What I'm interested in is determining if there are relationships between various predictors.  Some of these (e.g., weather related) fluctuate from year to year across the entire data set (which is essentially of a network of plots spread out across a single location).  Other predictors (e.g., soil type) are fixed across years but vary between the plots.  And other predictors differ between the plots in a given year and change from year to year for individual plots (e.g., fire history - only some plots have burned in specific years). There are spatial relationships between the plots involved here as well, but I'm not even attempting to deal with that in this model.  I have a number of outcome variables, which for simplicity are considered one at a time.
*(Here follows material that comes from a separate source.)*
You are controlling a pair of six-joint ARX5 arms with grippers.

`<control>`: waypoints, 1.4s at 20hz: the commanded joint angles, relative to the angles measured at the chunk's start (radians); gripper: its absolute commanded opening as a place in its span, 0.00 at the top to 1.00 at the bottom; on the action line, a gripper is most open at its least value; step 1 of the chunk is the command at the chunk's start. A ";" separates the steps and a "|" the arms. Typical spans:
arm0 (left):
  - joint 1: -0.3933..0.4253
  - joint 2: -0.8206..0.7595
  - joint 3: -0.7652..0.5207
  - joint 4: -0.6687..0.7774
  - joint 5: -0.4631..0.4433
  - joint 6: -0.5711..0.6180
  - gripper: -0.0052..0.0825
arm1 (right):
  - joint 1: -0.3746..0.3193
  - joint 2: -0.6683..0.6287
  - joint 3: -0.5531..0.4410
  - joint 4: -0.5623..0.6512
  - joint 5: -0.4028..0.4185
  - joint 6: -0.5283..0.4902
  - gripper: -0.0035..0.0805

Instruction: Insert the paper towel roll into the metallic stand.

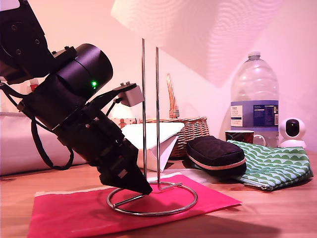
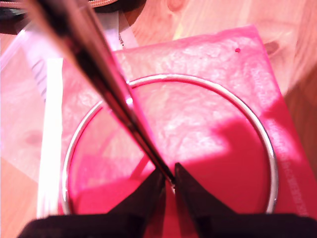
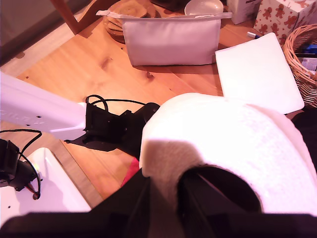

They are essentially independent outcomes, though many of them are likely to be correlated with each other.

I have run a few models and they seem to be working out, but they tend to be complex an difficult to interpret.  [This is a topic for a separate thread, but a better way to look at the effects of individual variables would be a real boon.  Using sliders that allow you to vary the input variable and see the effect on the curve is very handy, and is used by various analytical packages, e.g., SAS JMP]

The initial models I ran were based on year to year changes in outcome variables (outcome_year n - outcome_year n-1).  For those, I treated each year as a separate set of 324 points.  I wasn't sure whether that was the best way to do that analysis, but I did end up with some reasonable models.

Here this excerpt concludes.